**Required work**. For the listing below, report all lines that hold the word "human".

Top of Supplied data

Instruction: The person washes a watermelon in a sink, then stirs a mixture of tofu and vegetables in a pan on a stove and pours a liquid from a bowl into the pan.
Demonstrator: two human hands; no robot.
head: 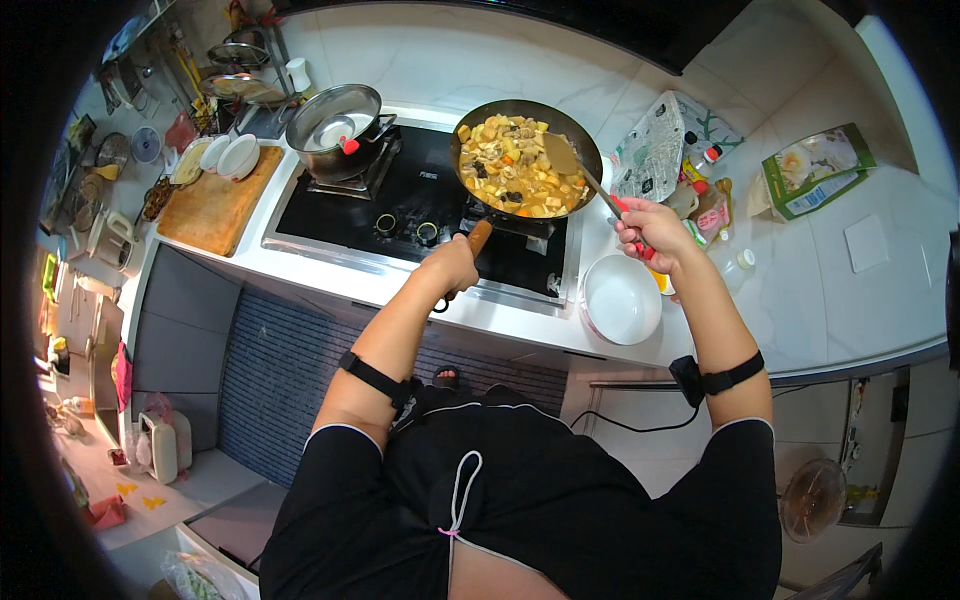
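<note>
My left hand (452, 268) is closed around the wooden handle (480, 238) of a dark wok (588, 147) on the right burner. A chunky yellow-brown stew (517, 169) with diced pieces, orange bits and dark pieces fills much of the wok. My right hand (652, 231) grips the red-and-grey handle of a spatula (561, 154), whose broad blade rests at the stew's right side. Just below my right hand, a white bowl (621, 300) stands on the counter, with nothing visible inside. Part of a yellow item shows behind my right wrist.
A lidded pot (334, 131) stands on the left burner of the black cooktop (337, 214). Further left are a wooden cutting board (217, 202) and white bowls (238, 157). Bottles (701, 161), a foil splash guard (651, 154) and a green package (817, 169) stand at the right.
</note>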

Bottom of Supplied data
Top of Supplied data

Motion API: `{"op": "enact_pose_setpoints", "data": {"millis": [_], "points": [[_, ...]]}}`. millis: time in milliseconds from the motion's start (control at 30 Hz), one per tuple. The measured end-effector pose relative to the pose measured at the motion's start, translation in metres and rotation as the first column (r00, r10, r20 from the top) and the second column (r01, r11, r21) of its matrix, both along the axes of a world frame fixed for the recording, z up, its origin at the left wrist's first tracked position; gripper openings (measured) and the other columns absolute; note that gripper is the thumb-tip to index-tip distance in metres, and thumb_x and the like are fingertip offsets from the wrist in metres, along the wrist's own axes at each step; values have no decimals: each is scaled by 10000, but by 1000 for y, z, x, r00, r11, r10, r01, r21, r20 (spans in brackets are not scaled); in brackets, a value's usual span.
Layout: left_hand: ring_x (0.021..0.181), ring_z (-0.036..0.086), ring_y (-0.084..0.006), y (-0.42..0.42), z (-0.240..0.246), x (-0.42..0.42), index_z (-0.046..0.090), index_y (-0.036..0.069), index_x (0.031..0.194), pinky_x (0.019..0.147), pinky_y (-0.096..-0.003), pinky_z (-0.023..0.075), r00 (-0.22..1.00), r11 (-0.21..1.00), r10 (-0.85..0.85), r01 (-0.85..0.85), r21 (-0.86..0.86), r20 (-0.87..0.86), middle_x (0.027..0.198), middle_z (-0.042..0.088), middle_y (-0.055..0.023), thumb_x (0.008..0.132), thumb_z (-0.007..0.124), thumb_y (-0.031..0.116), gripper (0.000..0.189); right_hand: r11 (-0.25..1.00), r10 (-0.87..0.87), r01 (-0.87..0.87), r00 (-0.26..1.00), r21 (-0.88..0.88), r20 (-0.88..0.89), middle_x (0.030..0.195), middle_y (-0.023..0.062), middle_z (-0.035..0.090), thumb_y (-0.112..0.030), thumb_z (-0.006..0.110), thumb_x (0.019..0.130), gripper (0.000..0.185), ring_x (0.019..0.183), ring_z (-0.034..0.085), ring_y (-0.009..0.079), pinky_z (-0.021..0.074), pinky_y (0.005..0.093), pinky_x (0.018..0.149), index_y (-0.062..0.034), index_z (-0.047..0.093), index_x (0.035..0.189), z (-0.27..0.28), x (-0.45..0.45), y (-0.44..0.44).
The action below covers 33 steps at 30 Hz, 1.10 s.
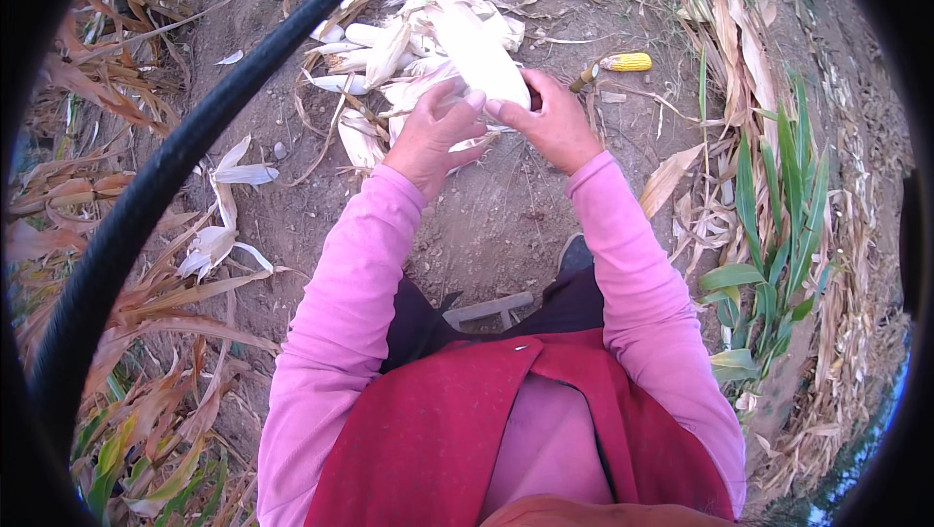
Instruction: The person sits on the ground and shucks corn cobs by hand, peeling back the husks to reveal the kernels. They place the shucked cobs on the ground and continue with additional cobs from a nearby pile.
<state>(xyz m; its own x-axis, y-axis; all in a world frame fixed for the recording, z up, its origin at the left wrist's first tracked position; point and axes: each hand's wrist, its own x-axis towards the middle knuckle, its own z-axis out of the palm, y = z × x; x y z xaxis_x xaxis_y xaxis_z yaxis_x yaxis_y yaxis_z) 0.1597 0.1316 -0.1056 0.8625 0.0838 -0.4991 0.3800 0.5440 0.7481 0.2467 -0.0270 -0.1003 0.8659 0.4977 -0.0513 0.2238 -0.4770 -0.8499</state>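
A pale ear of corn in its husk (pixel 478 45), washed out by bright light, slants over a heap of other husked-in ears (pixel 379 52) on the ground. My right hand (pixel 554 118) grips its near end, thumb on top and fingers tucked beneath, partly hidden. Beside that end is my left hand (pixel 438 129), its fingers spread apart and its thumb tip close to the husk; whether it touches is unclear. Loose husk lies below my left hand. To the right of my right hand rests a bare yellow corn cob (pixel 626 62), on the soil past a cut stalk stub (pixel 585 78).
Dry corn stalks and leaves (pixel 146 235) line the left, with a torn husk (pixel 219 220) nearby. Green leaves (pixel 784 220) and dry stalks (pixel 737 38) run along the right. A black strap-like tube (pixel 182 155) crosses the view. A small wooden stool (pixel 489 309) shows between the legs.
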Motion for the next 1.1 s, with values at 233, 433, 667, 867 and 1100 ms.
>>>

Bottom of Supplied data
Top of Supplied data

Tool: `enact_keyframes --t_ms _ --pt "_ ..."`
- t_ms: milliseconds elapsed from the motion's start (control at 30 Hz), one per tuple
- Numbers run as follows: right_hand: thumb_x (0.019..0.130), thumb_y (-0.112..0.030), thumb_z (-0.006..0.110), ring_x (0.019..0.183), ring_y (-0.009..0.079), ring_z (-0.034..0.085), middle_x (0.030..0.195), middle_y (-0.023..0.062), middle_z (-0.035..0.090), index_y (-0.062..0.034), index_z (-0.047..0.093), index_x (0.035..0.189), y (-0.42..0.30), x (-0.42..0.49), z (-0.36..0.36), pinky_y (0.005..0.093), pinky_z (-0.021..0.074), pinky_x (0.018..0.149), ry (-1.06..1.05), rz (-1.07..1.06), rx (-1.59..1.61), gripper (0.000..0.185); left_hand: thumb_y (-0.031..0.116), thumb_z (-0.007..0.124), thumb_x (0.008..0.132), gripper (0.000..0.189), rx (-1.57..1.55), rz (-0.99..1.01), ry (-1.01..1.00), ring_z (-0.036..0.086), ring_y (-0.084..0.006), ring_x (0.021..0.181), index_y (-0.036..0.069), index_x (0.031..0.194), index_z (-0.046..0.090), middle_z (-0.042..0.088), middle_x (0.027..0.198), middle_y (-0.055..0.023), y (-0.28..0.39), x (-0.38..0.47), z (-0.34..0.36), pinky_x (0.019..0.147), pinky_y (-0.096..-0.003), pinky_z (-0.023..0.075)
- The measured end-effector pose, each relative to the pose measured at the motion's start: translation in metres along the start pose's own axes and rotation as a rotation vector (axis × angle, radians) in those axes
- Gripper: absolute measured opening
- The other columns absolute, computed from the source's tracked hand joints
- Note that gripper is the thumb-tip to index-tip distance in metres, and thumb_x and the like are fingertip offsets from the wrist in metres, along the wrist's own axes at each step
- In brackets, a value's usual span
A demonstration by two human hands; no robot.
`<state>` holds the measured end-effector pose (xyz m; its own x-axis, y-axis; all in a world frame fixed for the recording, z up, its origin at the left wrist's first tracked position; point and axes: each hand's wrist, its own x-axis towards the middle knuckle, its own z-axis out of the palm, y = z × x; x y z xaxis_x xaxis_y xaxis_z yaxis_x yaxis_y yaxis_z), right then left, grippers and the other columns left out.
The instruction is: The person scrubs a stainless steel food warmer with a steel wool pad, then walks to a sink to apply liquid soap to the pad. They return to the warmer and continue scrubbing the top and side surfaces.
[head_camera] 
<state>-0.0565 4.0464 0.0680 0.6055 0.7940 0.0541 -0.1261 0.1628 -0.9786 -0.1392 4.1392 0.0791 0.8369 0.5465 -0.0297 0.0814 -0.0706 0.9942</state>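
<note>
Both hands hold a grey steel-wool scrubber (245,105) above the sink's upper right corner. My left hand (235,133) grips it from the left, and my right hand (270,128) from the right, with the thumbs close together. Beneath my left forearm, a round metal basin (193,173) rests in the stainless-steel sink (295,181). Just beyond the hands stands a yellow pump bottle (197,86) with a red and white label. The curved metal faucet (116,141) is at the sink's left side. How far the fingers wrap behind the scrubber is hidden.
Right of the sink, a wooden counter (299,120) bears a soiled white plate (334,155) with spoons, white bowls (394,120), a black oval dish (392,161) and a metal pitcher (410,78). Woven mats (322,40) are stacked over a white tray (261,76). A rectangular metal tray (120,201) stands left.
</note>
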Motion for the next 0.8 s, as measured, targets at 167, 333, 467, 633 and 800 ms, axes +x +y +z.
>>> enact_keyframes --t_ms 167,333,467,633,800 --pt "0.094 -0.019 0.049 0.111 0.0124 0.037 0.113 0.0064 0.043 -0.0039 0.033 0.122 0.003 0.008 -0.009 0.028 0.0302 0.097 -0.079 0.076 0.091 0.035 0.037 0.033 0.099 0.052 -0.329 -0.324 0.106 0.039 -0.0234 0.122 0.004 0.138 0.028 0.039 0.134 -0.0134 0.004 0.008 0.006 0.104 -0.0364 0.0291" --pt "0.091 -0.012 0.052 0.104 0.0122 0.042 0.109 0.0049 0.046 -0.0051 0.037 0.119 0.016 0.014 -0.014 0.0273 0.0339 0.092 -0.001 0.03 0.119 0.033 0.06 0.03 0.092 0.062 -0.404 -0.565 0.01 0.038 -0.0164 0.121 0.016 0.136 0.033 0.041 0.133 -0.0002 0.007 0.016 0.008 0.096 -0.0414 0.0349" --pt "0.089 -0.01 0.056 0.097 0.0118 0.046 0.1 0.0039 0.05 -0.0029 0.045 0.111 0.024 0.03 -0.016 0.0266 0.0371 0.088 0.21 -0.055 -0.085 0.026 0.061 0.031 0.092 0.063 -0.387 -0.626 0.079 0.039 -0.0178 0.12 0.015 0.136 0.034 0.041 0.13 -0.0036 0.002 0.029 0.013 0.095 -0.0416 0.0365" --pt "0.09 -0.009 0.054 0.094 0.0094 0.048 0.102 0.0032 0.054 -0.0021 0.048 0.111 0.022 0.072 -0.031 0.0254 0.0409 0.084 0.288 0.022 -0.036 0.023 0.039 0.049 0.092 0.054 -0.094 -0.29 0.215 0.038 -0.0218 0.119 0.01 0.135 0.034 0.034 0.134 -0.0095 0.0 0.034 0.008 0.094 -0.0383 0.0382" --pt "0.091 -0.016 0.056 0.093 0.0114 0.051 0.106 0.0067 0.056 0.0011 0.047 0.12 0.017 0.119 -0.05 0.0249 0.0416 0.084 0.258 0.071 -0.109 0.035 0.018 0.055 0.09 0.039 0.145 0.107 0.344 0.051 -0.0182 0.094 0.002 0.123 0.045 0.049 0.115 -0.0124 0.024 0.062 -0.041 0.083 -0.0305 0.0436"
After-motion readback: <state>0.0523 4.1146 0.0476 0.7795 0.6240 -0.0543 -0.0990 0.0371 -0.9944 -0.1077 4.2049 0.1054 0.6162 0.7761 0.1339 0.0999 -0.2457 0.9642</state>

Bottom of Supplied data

**Your solution**.
Demonstrator: two human hands; no robot.
A demonstration by two human hands; no robot.

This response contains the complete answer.